Have you ever spent time pondering the intellectual pedigree of scientism–say, of the Dawkins variety? It would be nice if folly really were an orphan, but unfortunately he is not. And Herbert Spencer was only one link, though an important one, in a long chain of Western scientism.

Consider this Spencerian quote from Steven Shapin’s recent New Yorker article “Man with a Plan: Herbert Spencer’s Theory of Everything“:

What knowledge is of most worth?–the uniform reply is–Science. This is the verdict on all the counts. . . . Alike for the most perfect production and highest enjoyment of art in all its forms, the needful preparation is still–Science. And for purposes of discipline–intellectual, moral, religious–the most efficient study is, once more–Science.
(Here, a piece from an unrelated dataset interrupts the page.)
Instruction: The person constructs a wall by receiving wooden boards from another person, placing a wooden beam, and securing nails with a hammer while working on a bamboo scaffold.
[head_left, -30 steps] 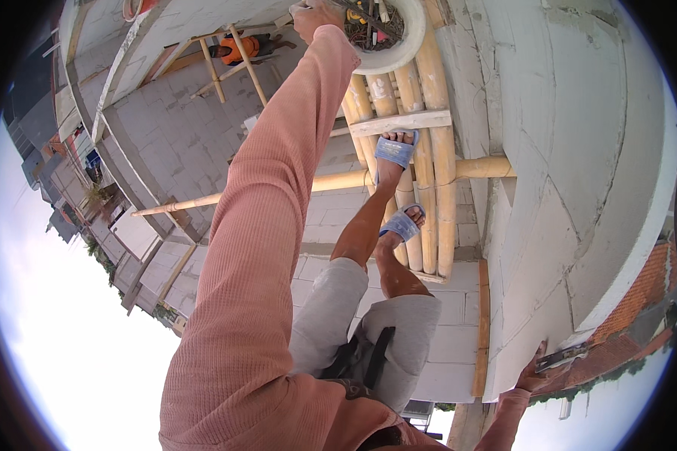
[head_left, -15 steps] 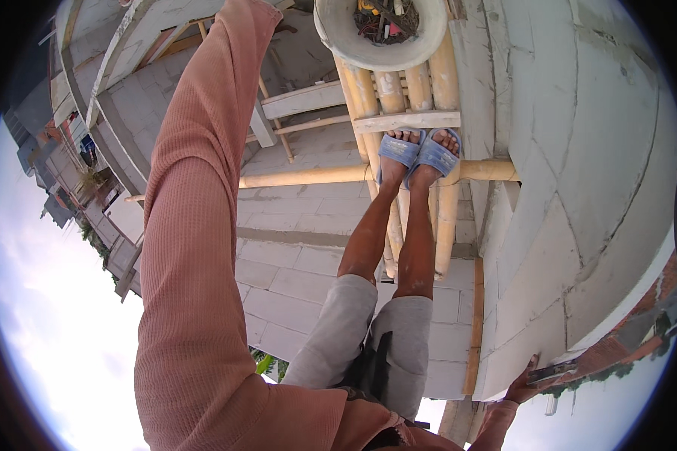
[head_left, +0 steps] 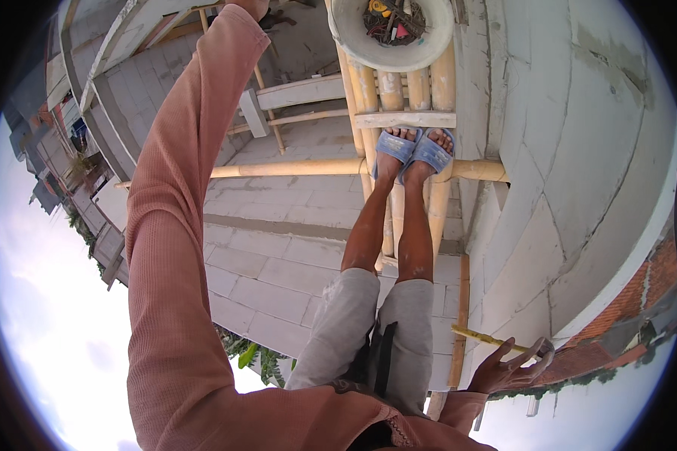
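My left arm, in a pink ribbed sleeve, stretches to the top edge. Only the base of my left hand [head_left: 253,6] shows there; its fingers are cut off by the edge. At the lower right, my right hand [head_left: 502,370] is beside the top of the grey block wall [head_left: 534,270]. Its fingers are bent around a thin yellow stick-like thing [head_left: 483,337], which points left over the wall's near side. A pale, curved piece [head_left: 543,350] shows at the fingertips; its kind is unclear.
My feet, in blue slippers [head_left: 399,146], stand on a bamboo platform [head_left: 390,92]. Ahead sits a pale bucket [head_left: 340,34] holding a yellow tape measure [head_left: 377,7] and dark scraps. A bamboo pole [head_left: 293,168] crosses under the platform. Block walls and a floor far below lie left.
My left arm has shifted left and slightly down, so part of the hand shows. My right hand has moved left and turned; the yellow stick-like thing now shows in place of a dark flat one.
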`<state>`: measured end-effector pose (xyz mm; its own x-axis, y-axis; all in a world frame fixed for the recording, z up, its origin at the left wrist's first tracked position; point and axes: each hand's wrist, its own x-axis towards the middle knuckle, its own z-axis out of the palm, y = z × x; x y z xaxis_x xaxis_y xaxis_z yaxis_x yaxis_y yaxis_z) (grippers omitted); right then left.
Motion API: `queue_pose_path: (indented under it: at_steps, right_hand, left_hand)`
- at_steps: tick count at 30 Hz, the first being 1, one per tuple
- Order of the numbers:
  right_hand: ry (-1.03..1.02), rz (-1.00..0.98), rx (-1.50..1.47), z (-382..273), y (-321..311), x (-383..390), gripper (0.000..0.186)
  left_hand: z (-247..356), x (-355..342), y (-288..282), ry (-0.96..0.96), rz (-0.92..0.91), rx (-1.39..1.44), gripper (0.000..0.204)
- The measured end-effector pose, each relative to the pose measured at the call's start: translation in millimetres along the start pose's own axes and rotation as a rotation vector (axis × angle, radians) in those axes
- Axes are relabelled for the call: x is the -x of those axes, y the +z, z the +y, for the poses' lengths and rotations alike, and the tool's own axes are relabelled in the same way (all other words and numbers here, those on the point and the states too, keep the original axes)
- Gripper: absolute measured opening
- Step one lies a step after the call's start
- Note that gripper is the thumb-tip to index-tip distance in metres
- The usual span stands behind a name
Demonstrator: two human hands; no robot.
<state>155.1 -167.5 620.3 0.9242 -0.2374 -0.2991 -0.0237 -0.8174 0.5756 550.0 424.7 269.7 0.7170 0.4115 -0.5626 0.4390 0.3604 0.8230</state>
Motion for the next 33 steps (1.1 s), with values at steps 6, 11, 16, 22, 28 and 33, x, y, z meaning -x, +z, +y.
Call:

Now this is very interesting. One wonders which method of inquiry Spencer used to arrive at his conclusion that Science (with a capital “S,” no less) is the most valuable form of knowledge. Certainly he performed no scientific experiments. Perhaps his own statement is not of much worth then?

Now before you write to complain, no one is bashing science. What we object to is this self-contradictory statement that science is the most valuable source of knowledge when that piece of knowledge itself is not scientific. This is still heard today. It is a leftover from the failed, philosophically discredited worldview of materialism. This nonsense should have ended with the collapse verificationism (which is only one example of how scientific materialism led a discipline astray for the better part of a century).

One would do well to keep in mind that Spencer was feted, as Dawkins is now, by the intellectual elites of his day despite his transparently flawed worldview. As Shapin recounts one dinner in Spencer’s honor in New York, 1882:

Senators, captains of industry, and professors were there in force, vying with each other in the fulsomeness of their praise. The former Secretary of State William Evarts said that Spencer was the smartest man in the world: “We recognize in the breadth of your knowledge, such knowledge as is useful to your race, a greater comprehension than any living man has presented to our generation.” The Union Army general Carl Schurz declared that there would have been no Civil War if the South had been adequately instructed in Spencer’s principles of individual liberty. And the president of Columbia, Frederick Barnard, announced that Herbert Spencer was “not only the profoundest thinker of our time, but the most capacious and most powerful intellect of all time.”